Department of Statistics, 8125 Math Sciences Bldg., University of California, Los Angeles, Los Angeles, 90095-1554, CA, USA.
BMC Genomics. 2016 Jan 11;17 Suppl 1(Suppl 1):11. doi: 10.1186/s12864-015-2304-8.
The advent of next-generation RNA sequencing (RNA-seq) has greatly advanced transcriptomic studies, including system-wide identification and quantification of mRNA isoforms under various biological conditions. A number of computational methods have been developed to systematically identify mRNA isoforms in a high-throughput manner from RNA-seq data. However, a common drawback of these methods is that their identified mRNA isoforms contain a high percentage of false positives, especially for genes with complex splicing structures, e.g., many exons and exon junctions.
We have developed a preselection method called "Non-negative Matrix Factorization Preselection" (NMFP) which is designed to improve the accuracy of computational methods in identifying mRNA isoforms from RNA-seq data. We demonstrated through simulation and real data studies that NMFP can effectively shrink the search space of isoform candidates and increase the accuracy of two mainstream computational methods, Cufflinks and SLIDE, in their identification of mRNA isoforms.

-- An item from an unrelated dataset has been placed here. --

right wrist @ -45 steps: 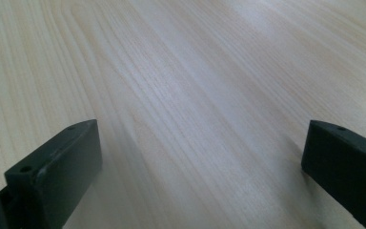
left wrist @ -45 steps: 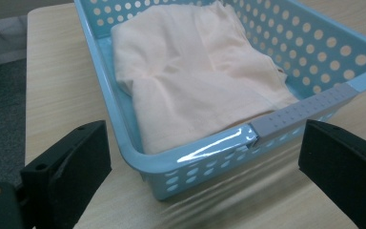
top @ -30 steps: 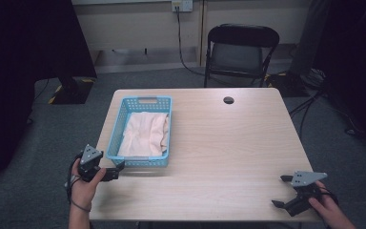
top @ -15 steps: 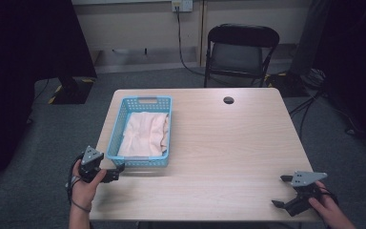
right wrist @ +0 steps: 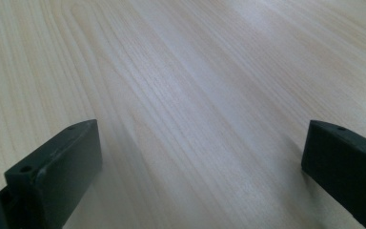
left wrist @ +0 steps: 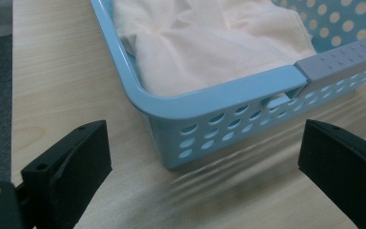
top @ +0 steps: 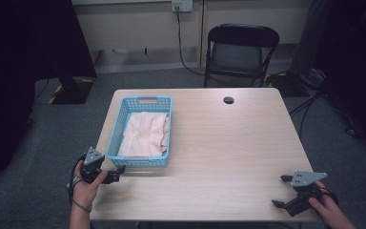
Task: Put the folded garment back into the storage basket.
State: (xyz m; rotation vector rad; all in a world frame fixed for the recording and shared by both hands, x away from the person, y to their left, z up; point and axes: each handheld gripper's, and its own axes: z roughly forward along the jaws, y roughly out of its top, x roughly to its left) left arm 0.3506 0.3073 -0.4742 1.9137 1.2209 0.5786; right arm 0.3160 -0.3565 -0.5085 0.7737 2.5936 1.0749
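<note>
Looking down from the high view, the blue basket [top: 143, 131] sat on the bench's [top: 228, 143] left half, long axis running away from the person, a cream cloth [top: 145, 133] folded inside. The left gripper [top: 115, 172] waited just beside its near left corner, far nearer than the right gripper [top: 282, 191] at the near right edge. From the left gripper view, 2 jaws stood wide, the basket corner [left wrist: 171, 107] ahead between them. From the right gripper view, jaws were wide over bare wood.
</note>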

NMFP is a useful tool to preselect mRNA isoform candidates for downstream isoform discovery methods. It can greatly reduce the number of isoform candidates while maintaining a good coverage of unknown true isoforms. Adding NMFP as an upstream step, computational methods are expected to achieve better accuracy in identifying mRNA isoforms from RNA-seq data.

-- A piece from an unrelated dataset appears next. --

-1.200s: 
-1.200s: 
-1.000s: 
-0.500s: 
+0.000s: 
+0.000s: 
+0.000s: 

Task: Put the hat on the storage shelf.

新一代RNA测序(RNA-seq)技术的出现极大地推动了转录组学研究,包括在各种生物学条件下对mRNA异构体进行全系统的鉴定和定量分析。已经开发了许多计算方法,用于从RNA-seq数据中以高通量方式系统地鉴定mRNA异构体。然而,这些方法的一个共同缺点是,它们鉴定出的mRNA异构体中假阳性比例很高,特别是对于具有复杂剪接结构的基因,例如包含许多外显子和外显子连接的基因。

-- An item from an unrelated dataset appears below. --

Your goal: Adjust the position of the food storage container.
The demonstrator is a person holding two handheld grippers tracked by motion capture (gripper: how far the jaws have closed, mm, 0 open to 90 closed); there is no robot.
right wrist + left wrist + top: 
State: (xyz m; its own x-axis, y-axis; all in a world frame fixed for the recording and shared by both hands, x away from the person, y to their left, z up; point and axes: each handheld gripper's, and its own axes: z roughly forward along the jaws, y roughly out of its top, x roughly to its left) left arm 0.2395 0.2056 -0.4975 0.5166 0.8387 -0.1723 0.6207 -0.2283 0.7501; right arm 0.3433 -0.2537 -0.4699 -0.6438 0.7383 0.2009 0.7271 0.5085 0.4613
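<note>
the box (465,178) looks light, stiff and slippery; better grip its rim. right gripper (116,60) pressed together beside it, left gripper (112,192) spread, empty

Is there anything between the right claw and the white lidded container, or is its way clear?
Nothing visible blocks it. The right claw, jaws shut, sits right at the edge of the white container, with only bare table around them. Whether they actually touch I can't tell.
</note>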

我们开发了一种称为“非负矩阵分解预选”(NMFP)的预选方法,旨在提高从RNA-seq数据中鉴定mRNA异构体的计算方法的准确性。通过模拟和实际数据研究,我们证明NMFP可以有效地缩小异构体候选物的搜索空间,并提高两种主流计算方法Cufflinks和SLIDE在鉴定mRNA异构体时的准确性。
NMFP是一种用于为下游异构体发现方法预选mRNA异构体候选物的有用工具。它可以大大减少异构体候选物的数量,同时保持对未知真实异构体的良好覆盖。将NMFP作为上游步骤,预计计算方法在从RNA-seq数据中鉴定mRNA异构体时将获得更高的准确性。